*Assignment:* Reproduce the listing exactly, with no pictures in your copy.
--- START ---
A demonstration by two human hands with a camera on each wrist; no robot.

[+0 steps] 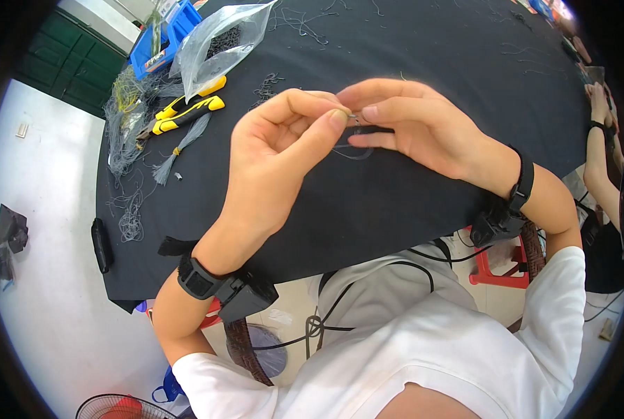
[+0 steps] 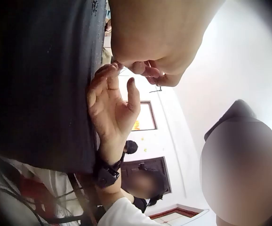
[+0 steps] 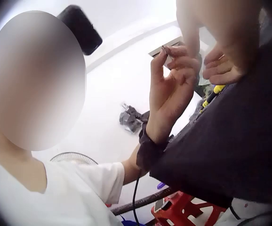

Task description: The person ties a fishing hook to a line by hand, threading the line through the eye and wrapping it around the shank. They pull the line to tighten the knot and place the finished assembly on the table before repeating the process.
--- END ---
*Result of this exercise:*
A demonstration by two human hands with a camera on each wrist; no robot.

[+0 steps] 
[+0 steps] 
[+0 steps] 

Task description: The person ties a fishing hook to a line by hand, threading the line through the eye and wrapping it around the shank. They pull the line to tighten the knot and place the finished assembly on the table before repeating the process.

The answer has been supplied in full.